The data type of the summed values remains the same as the input, allowing for overflow.

Example:

SELECT
    time,
    sumMapWithOverflow(taco_type, quantity) AS taco_totals
FROM (
  SELECT '2023-05-01 12:00:00' AS time, ['Carnitas', 'Al Pastor', 'Pescado'] AS taco_type, [10, 15, 5] AS quantity UNION ALL
  SELECT '2023-05-01 13:00:00' AS time, ['Al Pastor', 'Pescado', 'Pollo'] AS taco_type, [20, 10, 15] AS quantity UNION ALL
  SELECT '2023-05-01 14:00:00' AS time, ['Carnitas', 'Pollo', 'Pescado'] AS taco_type, [5, 25, 10] AS quantity
)
GROUP BY time;

Result:

| time                | taco_totals                                       |
|---------------------|---------------------------------------------------|
| 2023-05-01 12:00:00 | (['Al Pastor','Carnitas','Pescado'],[15,10,5])    |
| 2023-05-01 13:00:00 | (['Al Pastor','Pescado','Pollo'],[20,10,15])      |
| 2023-05-01 14:00:00 | (['Carnitas','Pescado','Pollo'],[5,10,25])        |

In this example, sumMapWithOverflow calculates the total quantity for each taco type, maintaining the original UInt8 data type for quantities. This allows for potential overflow if the sum exceeds 255.

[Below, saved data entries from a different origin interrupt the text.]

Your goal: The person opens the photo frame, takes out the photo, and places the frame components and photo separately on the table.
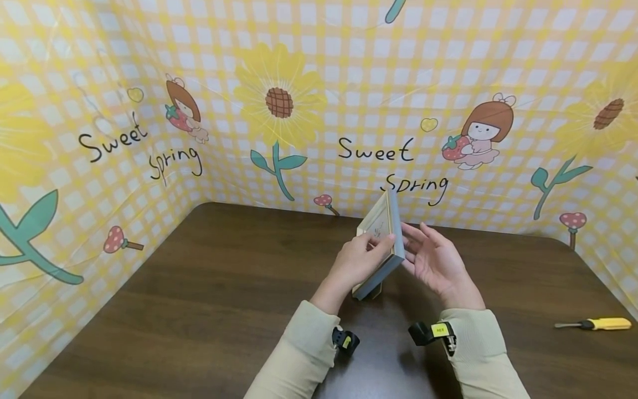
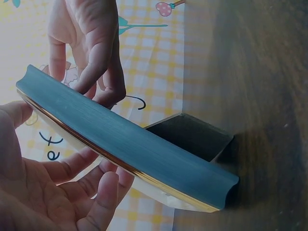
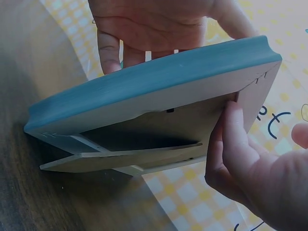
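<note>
While my left hand (image 1: pixel 355 261) braces the front of the picture frame (image 1: pixel 395 224), thumb near its upper end and the other fingers loosely bent against the face, my right hand (image 1: pixel 440 265) is round the back, fingertips on the backing board (image 3: pixel 185 119). Neither hand is clenched; the frame sits between the two sets of fingers, tilted. Below my right fingertips the support leg (image 3: pixel 120 161) juts out from the back, its foot end at or close to the table (image 1: pixel 224 299); I can't tell whether it bears any weight. I'd judge this step to be standing the frame up and adjusting its angle. As I read it, the next move calls for light, even support from my left fingers while the right ones settle the lean, lest it slide. Well off to the right of my right fingers lies a screwdriver (image 1: pixel 593 324), untouched.
</note>
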### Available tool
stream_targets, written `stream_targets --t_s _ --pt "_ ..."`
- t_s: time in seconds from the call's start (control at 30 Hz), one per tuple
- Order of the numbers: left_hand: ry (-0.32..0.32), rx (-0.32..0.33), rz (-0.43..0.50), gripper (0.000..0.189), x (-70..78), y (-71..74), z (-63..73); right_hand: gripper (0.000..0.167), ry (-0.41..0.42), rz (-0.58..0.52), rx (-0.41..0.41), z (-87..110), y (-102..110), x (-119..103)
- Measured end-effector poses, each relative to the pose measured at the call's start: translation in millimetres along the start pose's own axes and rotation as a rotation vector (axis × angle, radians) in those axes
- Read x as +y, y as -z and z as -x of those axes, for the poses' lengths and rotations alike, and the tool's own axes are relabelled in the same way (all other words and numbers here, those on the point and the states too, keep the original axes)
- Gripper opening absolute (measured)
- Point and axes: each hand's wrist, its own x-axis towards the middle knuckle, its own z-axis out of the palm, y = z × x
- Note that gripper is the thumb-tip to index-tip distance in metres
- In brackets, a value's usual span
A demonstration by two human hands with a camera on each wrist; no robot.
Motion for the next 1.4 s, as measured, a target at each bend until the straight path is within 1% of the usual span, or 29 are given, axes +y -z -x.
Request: stream_targets --t_s 0.13,0.37,0.47,0.6,0.77,0.93,1.1,1.2,1.3,1.4 --pt "-0.003 -0.009 0.007 0.062 1.0 1.2 0.7 0.041 0.007 0.012 -0.015 -0.4 1.2 1.1" --pt "0.001 -0.02 0.02 0.061 2.1 3.1 1.5 0.053 0.0 0.091 0.013 -1.8 1.0 2.6" --pt "0.004 -0.017 0.017 0.06 1.7 3.4 1.0 0.055 -0.002 0.126 0.012 -2.4 0.4 3.6" --pt "0.016 -0.01 0.02 0.057 2.0 4.5 1.0 0.053 -0.005 0.158 -0.005 -2.8 -0.7 4.9" --pt "0.026 -0.018 0.031 0.056 2.9 7.3 1.5 0.05 -0.015 0.163 -0.013 -3.4 -1.5 6.1" --pt "0.035 -0.028 0.029 0.056 3.4 9.1 2.7 0.043 -0.017 0.175 -0.023 -5.2 2.6 8.6" --pt "0.045 -0.033 0.025 0.057 4.5 10.7 3.6 0.041 -0.007 0.236 -0.02 -6.4 3.5 10.4" --pt "0.053 -0.024 0.013 0.058 5.3 13.3 3.3 0.041 -0.013 0.29 -0.016 -7.2 1.8 11.2" --pt "0.061 -0.006 0.002 0.058 6.3 16.7 2.5 0.042 -0.03 0.338 -0.018 -7.9 -0.3 12.0" --pt "0.069 0.001 0.018 0.055 7.3 20.6 1.9 0.047 -0.047 0.369 -0.022 -8.8 -1.7 13.0"
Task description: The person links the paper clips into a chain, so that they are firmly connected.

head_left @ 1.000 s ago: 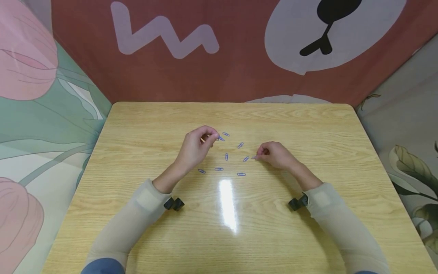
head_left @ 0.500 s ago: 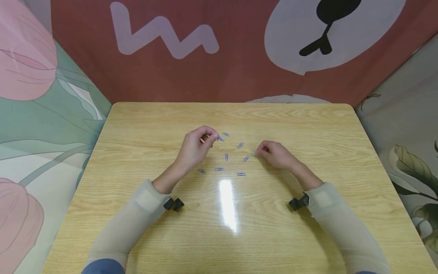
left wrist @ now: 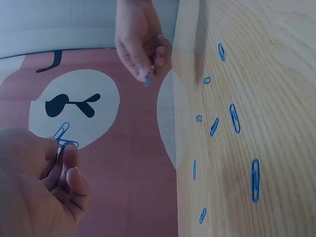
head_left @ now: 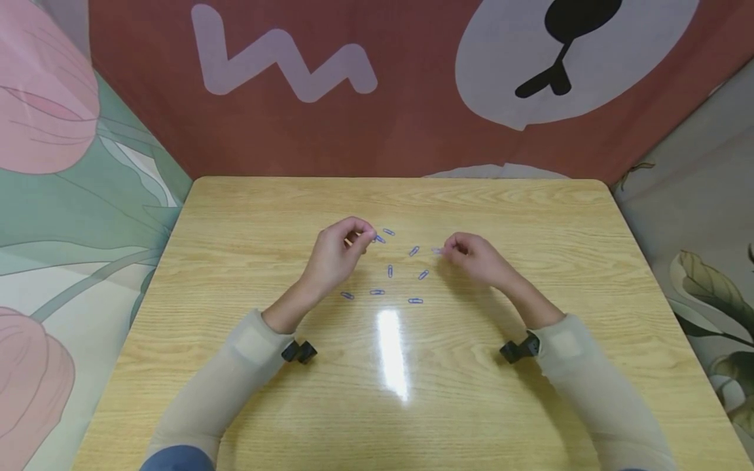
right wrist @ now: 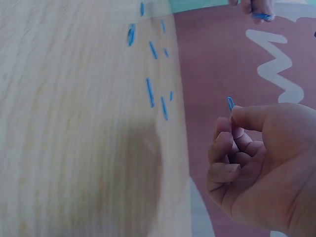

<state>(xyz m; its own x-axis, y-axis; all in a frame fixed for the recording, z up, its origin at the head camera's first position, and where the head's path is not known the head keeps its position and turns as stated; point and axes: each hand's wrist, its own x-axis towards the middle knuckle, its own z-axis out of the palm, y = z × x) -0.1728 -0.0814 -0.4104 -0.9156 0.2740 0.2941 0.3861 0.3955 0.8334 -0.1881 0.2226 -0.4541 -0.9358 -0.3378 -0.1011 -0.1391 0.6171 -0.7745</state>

The function differs from sumMap in that it performs summation with overflow, preserving the original data type of the values. Use this function when you want to maintain the input data type and allow for overflow in calculations.

sumWithOverflow

Computes the sum of numbers using the same data type for the result as for the input parameters. If the sum exceeds the maximum value for this data type, it is calculated with overflow.

Syntax:

sumWithOverflow(num)

Arguments:

  • num (UInt*, Int*, Float*, or Decimal*): A column of numeric values.

Returns:

The sum of the values, with the same data type as the input.

Example:

SELECT
    sum(daily_sales) AS regular_sum,
    sumWithOverflow(daily_sales) AS overflow_sum,
    toTypeName(sum(daily_sales)) AS regular_sum_type,
    toTypeName(sumWithOverflow(daily_sales)) AS overflow_sum_type
FROM (
    SELECT 30000 AS daily_sales UNION ALL
    SELECT 25000 AS daily_sales UNION ALL
    SELECT 20000 AS daily_sales UNION ALL
    SELECT 15000 AS daily_sales
);

Result:

| regular_sum | overflow_sum | regular_sum_type | overflow_sum_type  |
|-------------|--------------|-------------------|-------------------|
| 90000       | 24464        | UInt64            | UInt16            |

In this example, we sum the daily taco sales. The sum function automatically widens the result type to UInt64 to accommodate the larger sum. However, sumWithOverflow keeps the original UInt16 type, resulting in an overflow when the sum exceeds 65,535 (the maximum value for UInt16).

This function is useful when you need to maintain the original data type in calculations, even at the risk of overflow. Use with caution and only when overflow behavior is acceptable for your use case.